Сам бы посмеялся. Но лучше я посмеюсь потом, когда мы этот городок Гуйгудара возьмем. А еще та баба под конец, как захмелела стала говорить, что в крепость приехало полсотни гонцов от богдойского царя Шамшакана. И у них такое же оружие, как у казаков. Вот об этом Хабарову знать стоит. Нарваться на полсотни стволов, когда нас и так в пять-шесть раз меньше, совсем не весело.
Рассказал Хабарову про богдойских посланников. Кое как уломал его отпустить пленников. Он на бабу ту уже глаз положил. Хотя в то время зазорным оно не считалось, но мне было неприятно. Сказал, что я им слово дал. Он и отступил. К слову казаки относились серьезно. Про шамана говорить не стал. Засмеют, а толку не будет. Вывел я даурку и ребятишек за городок, дал им по краюхе хлеба, да отпустил. Авось дойдут. Мы же переночевали и поутру снова вниз по реке пошли.
Я не стал бы рассказывать про обычную стоянку у покинутого даурского городка, если бы не сон, странный, ненормальный. Снилась мне поляна в лесу. И день такой ясный, солнечный. Сквозь деревья гладь Амура поблескивает. Вдруг резко темнеет, ветер поднялся. А на поляну, прямо на меня, выходит большой, нет, гигантский тигр. В холке не меньше двух метров, а длина – метров пять, если не больше. Как-то не пришлось померить. И смотрит на меня так, пристально. Не нападает, не рычит. И я почему-то чувствую не страх, вполне нормальный при встрече с такой киской, а… не знаю, как сказать. Наверное, любопытство и приязнь к этой кисе испытываю. Внезапно понимаю, что слышу слова. Как с тем стариком, который Хозяин. Не на каком-то языке, а просто в сознании они рождаются. Киса говорит или не киса, не знаю, но говорит со мной. Харги, говорит, силен, а его слуга опытен. Но Харги живет в высшем мире. На земле его власть слабеет. А на реке и возле нее я сильнее. Не бойся. Твоя рука будет твердой. И опять шум ветра. Вместо тигра стоит знакомый старик. Сердито так смотрит и говорит: чтобы ружье всегда заряженным держал. Я удивился, к чему это он? Тут и проснулся. Вовремя, подступал рассвет. Хотелось подумать над сном, но увы. Было пора грузиться на корабли.

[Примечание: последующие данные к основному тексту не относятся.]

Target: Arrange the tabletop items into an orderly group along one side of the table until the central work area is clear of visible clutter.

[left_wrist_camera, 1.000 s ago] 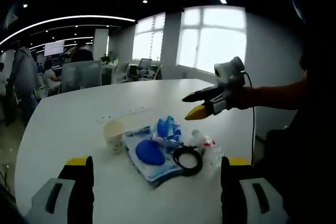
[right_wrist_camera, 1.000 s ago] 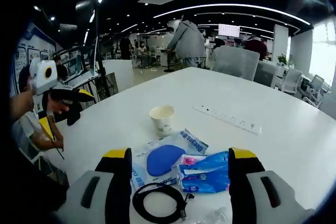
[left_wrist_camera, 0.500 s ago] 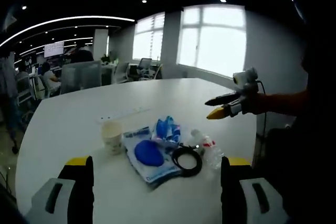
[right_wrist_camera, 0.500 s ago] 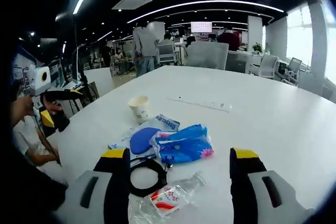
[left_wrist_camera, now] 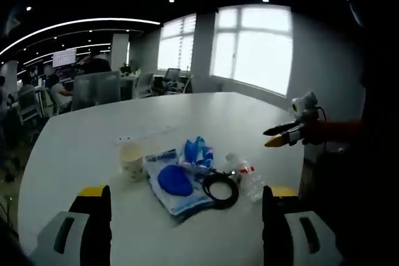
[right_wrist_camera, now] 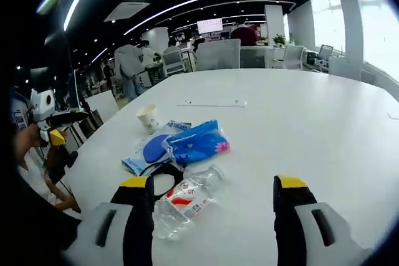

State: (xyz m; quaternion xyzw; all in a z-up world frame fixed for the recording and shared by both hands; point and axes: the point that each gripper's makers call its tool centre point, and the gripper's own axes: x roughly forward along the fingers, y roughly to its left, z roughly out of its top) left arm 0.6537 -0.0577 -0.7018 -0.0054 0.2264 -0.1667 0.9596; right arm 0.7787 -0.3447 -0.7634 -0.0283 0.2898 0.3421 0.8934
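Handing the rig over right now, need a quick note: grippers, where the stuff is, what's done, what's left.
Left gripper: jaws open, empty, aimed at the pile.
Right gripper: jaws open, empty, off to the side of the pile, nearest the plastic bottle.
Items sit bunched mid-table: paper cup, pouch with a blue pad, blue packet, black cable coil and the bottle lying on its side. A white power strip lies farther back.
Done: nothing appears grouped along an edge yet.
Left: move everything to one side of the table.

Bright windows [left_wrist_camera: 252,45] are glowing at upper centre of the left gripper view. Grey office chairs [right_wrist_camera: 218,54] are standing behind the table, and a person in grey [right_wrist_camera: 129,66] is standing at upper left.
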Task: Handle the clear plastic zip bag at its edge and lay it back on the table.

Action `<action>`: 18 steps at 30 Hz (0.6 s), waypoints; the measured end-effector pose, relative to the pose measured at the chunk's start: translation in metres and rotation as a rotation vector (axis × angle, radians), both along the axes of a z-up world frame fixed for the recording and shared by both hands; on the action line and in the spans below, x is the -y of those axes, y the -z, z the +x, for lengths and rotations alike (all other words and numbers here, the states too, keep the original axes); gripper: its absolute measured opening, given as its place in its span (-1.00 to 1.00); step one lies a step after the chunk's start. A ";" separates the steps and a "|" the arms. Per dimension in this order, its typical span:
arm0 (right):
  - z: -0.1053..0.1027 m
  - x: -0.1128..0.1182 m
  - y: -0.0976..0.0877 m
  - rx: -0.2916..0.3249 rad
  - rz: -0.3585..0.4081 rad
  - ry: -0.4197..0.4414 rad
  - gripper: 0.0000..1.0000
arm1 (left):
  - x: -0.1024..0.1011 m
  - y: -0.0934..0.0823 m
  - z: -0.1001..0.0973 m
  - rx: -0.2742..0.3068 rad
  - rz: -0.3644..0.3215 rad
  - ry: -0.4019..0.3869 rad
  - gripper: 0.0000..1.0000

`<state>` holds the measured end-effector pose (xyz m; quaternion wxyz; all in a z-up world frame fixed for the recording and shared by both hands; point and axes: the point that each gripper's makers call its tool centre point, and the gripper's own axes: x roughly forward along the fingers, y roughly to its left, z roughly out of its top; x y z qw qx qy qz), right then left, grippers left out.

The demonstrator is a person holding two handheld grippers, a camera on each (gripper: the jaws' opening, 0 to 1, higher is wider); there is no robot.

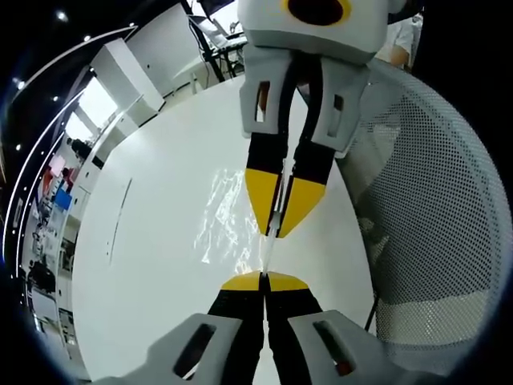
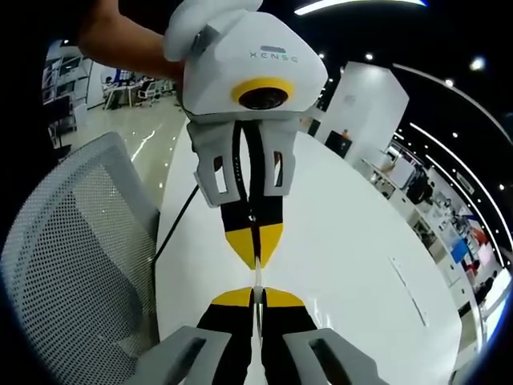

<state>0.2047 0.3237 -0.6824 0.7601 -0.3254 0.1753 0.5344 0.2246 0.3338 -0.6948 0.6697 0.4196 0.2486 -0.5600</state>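
A: Nearest in the left gripper view, the left gripper [image 1: 264,281] has its yellow-tipped jaws pressed together on a thin clear film. Is that the bag?

B: It looks so. The clear plastic zip bag [image 1: 228,216] is pinched at its edge and shows as faint glinting creases over the white table [image 1: 152,241]. Just beyond, the right gripper [image 1: 276,226] comes in from the top, jaws likewise closed on the same edge, tip to tip with the left.

A: In the right gripper view the same meeting: right gripper [image 2: 255,297] at the bottom, left gripper [image 2: 255,257] above, both clamped with only a sliver of film between them.

B: So I judge the step as holding the bag taut at its edge above the table. Next would be lowering both together, flat, then letting the jaws part.

A: Further off?

B: A grey mesh chair [image 1: 433,216] beside the table, then an office floor behind.

A: Any writing?

B: "XENSE" on the left gripper's white housing in the right gripper view.
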 end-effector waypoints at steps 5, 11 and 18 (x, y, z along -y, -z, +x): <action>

Гуйгударова крепость показалась только к вечеру. И вправду крепость. Земляной вал высотой, наверное, метра три. На нем двойной ряд частокола. И тянется эта приблуда метров на триста-четыреста только одна стена. Вокруг стены ров. Пустой или нет, со стругов не видно. В земляной насыпи прорыты проходы, тоже загороженные чем-то. И это только город. А над городом возвышается типа детинец на искусственном холме. Деревянная крепость, стены и башни глиной обмазаны, чтобы не подожгли. Видно, что к драке товарищи князья готовились серьезно.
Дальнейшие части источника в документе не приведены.